COLLECTED MATERIAL |
>>>

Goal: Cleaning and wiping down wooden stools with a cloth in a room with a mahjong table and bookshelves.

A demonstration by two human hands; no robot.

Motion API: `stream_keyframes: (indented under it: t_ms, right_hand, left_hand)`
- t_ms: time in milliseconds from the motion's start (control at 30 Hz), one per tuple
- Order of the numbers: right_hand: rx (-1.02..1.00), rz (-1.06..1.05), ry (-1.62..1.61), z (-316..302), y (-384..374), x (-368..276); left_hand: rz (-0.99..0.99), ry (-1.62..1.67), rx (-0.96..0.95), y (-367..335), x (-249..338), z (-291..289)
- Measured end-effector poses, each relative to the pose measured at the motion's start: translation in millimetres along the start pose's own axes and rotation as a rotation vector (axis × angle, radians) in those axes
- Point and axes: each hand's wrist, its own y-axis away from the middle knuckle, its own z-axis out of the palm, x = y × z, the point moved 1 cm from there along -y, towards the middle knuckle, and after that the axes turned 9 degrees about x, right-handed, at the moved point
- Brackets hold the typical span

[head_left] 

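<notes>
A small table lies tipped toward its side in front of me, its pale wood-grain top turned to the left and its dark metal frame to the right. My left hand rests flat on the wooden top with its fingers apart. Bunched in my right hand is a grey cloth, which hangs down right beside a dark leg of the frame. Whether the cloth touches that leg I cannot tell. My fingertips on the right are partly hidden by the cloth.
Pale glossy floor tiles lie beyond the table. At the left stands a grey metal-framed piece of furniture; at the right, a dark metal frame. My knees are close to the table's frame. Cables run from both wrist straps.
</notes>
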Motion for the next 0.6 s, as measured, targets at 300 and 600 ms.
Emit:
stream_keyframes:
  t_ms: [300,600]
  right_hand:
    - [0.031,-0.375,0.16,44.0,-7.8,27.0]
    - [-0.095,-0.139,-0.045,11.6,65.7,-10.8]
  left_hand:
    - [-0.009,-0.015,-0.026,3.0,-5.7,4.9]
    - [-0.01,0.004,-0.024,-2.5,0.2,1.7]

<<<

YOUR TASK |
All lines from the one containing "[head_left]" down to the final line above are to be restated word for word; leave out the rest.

REPLY TO THE TASK |
[head_left] 

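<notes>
A small table lies tipped toward its side in front of me, its pale wood-grain top turned to the left and its dark metal frame to the right. My left hand rests flat on the wooden top with its fingers apart. Bunched in my right hand is a grey cloth, which hangs down right beside a dark leg of the frame. Whether the cloth touches that leg I cannot tell. My fingertips on the right are partly hidden by the cloth.
Pale glossy floor tiles lie beyond the table. At the left stands a grey metal-framed piece of furniture; at the right, a dark metal frame. My knees are close to the table's frame. Cables run from both wrist straps.
</notes>
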Motion for the next 0.6 s, as measured, targets at 300 and 600 ms.
Emit:
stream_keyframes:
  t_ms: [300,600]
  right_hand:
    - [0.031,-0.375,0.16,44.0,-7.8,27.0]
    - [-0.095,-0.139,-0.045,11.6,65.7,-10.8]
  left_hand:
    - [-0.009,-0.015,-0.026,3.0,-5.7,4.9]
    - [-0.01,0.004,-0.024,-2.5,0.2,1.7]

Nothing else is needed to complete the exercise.